This week we spoke with Jeffrey Max, CEO of Agile Space Industries — a designer, manufacturer, and tester of integrated aerospace propulsion systems — based in Durango, Colorado. The CORI Innovation Fund recently made an Opportunity Zone investment in Agile, and we believe the company is transforming the space propulsion industry and bringing economic growth to Durango.

In our conversation, Max shares what led him to Durango, and how he’s found a supportive network of investors and partners that are committed to the region and have helped Agile grow into a thriving rural startup.

CORI: What led you to land in Durango, Colorado?

Max: In 1997, a venture capitalist approached me and said they had funded a business in Durango, Colorado that had patented the next generation of electronic trading platforms for the securities market.

I met the founder of the company in New York, and he told me that the business is based in NY and they had a couple hundred employees there, but he had a ranch in Durango and invited me out to see what it was like. He said that if I joined the company, I could live wherever, but the business was based in New York.

Had you ever heard of Durango at that point?

No. No. No. I hadn’t heard about Durango. But I flew out with this founder, got off the plane, looked around, and said wow, it’s pretty nice here.

Fast forward, my wife, two young kids and I relocated from London to Durango. We went from the center of the universe to the middle of nowhere — the best life decision we ever made. I stayed with that business until 2001, effectively commuting between Durango and NYC.

At that time in the late 90s, there wasn’t any kind of useful Internet service, spotty air service, no high-grade commercial activity, and it was really a tourist, ranching, and retirement town.

In the past year, we’ve brought in graduates from MIT, Purdue, West Point — young innovative leaders. Many of them had job offers from Blue Origin or SpaceX. And they chose to come to Durango.

Jeffrey Max, CEO of Agile Space Industries

Fast-forward to 2018. At a fundraiser my wife was hosting at our ranch, I was introduced to a guy named Daudi Barnes, who had relocated to Durango in the early 2000s from LA, and who had founded a company in Durango that tested propulsion systems for defense and aerospace companies like Boeing and Lockheed Martin, as well as NASA and the Air Force.

They had this sophisticated test facility where they were able to replicate the temperatures and vacuum of space, making it possible to test aerospace propulsion systems on the ground in Durango, under the same conditions they would find 1,200 miles up into space. They had gotten a grant from NASA to experiment with 3D printing, which allowed them to design and test satellite thrusters and propulsion systems at a fraction of the time, cost and weight of traditional manufacturing methods. I thought it was super innovative and interesting. 

Daudi came to me and he said he was a great aerospace engineer, but was looking for help scaling and growing the business. He asked if I’d be interested, and I agreed to go and spend a day with him at his facility. The next day, I showed up at the test site at about 8 a.m., and I left at 9 p.m.
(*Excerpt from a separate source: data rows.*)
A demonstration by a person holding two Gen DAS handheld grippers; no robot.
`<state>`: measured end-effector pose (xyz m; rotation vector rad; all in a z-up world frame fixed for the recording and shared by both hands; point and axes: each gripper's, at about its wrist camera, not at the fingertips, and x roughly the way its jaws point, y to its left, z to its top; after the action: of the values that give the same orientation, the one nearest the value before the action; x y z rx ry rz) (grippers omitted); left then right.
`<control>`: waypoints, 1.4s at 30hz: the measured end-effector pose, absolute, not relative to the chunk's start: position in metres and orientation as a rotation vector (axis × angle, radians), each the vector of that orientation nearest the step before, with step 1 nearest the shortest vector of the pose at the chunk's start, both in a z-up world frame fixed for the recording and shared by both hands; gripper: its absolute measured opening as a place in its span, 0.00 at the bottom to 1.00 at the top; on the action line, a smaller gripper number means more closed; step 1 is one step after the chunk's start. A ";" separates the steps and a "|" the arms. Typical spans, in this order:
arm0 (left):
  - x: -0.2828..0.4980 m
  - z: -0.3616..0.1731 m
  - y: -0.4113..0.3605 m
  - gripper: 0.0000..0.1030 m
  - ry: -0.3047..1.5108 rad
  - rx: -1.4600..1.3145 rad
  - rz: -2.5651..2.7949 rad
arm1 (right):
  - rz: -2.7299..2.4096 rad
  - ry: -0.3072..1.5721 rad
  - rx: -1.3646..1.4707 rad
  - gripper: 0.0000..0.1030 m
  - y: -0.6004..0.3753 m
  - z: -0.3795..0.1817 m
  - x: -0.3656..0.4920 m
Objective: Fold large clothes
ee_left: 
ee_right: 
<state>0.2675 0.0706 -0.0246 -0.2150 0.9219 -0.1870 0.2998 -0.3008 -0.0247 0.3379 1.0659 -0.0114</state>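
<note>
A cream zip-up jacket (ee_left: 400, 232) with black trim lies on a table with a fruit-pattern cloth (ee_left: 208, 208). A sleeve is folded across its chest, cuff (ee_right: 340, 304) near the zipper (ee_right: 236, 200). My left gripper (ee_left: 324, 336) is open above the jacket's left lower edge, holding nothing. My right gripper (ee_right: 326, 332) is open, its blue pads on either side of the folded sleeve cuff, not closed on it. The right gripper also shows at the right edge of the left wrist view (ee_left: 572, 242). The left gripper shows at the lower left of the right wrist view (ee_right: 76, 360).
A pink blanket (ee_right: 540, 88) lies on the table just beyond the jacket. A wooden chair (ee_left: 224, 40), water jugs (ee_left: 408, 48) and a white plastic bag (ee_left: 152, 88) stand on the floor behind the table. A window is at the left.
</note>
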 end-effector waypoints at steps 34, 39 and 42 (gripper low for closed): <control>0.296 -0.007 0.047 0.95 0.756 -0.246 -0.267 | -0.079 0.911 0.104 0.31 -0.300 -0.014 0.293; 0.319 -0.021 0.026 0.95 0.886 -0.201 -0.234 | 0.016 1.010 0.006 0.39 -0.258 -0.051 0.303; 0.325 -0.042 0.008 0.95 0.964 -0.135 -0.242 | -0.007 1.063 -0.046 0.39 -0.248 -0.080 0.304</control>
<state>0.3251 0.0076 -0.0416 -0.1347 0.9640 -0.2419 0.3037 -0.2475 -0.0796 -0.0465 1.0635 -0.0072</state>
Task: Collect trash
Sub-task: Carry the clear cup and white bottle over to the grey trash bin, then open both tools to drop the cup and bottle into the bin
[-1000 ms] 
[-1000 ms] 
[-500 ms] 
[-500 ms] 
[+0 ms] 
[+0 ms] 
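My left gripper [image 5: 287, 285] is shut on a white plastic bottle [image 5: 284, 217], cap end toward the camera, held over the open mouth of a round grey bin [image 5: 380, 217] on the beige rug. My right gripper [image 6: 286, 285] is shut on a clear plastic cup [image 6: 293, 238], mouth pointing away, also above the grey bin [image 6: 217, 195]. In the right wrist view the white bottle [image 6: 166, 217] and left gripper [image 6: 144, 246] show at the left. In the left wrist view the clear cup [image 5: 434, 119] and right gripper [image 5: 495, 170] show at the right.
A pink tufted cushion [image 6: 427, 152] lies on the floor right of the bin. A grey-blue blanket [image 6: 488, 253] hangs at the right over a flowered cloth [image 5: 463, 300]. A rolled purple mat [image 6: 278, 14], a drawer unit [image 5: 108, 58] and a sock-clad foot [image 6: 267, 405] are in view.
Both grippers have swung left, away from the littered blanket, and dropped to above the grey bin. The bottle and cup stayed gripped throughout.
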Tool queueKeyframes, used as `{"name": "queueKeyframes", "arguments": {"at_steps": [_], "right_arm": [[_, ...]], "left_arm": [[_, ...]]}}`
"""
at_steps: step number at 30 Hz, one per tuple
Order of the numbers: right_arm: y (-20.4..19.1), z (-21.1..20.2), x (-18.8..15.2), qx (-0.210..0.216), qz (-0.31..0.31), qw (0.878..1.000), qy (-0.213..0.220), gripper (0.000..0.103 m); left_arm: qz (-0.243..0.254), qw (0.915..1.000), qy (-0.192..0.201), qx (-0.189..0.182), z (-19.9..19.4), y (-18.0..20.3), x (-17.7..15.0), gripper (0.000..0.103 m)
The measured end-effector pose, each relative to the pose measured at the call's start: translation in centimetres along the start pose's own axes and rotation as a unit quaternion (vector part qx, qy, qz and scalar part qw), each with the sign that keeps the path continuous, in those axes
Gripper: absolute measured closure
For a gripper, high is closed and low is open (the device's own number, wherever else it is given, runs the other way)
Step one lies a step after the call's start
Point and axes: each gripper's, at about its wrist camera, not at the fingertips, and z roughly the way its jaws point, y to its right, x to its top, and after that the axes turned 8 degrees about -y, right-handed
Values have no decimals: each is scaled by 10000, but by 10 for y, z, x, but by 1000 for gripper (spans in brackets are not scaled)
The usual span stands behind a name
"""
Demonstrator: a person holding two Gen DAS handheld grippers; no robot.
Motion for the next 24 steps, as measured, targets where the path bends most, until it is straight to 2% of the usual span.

I spent a couple more days with Daudi, and came away believing that the business was a diamond in the rough. This was a company with all of the credibility, all of the bona fides, all of the innovation that you would expect to find in Silicon Valley, Boulder, Colorado, or Route 128 in Boston.

What are some of the benefits of running a company in Durango, compared to a place like NYC? 

I think Durango is a great place to build a business like this. What’s unique and interesting about doing this in Durango — doing something so exciting and innovative, is that we are able to attract people who are of a caliber that one would expect to find in any startup capital in the world.

In the past year, we’ve brought in graduates from MIT, Purdue, West Point — young innovative leaders. Many of them had job offers from Blue Origin or SpaceX. And they chose to come to Durango.

The reason they came is twofold. It’s a combination of the innovative exciting work that we’re doing. But it’s also a lifestyle choice.

Many of these employees are younger, they have young families, and they’re saying wait a minute, I can work on the same thing in LA and spend three hours a day commuting. Or, I can take a comparable job in Durango, with comparable compensation, and have the most extraordinary lifestyle, where I’ve got mountains, skiing, mountain biking, and heaven knows what else.

It speaks to the fact that even in Durango, we’re able to secure the kind of talent we need for a highly technical defense industry kind of business. Also, when you compare what it would cost to replicate our facilities in a more urban and more trafficked area, we operate at a fraction of the cost of other areas. 

What we’ve also found is that the local banking and investment community is very tight, and very focused on trying to support these kinds of innovative developments in this community.

So we’ve got a local community bank that bends over backwards to help and accommodate our needs and our growth, and they’ve been terrific. I think we’ve been fortunate that we’ve got something interesting and we’re able to do it in a community like this.

I’ve heard about the Durango Shuffle, where when people move to Durango, they want to stay and they’ll do anything to land a gig. Have you been able to tap into local talent? 

Absolutely. There’s a local college in Durango, Fort Lewis College, with an undergraduate engineering program, and over the years, Fort Lewis has provided the highest percentage of our employee base out of any college or university. We’ve then trained them in operating our propulsion test facility.

When I joined Agile there were five people. There’s now 17. There will be close to 25 by the end of the year.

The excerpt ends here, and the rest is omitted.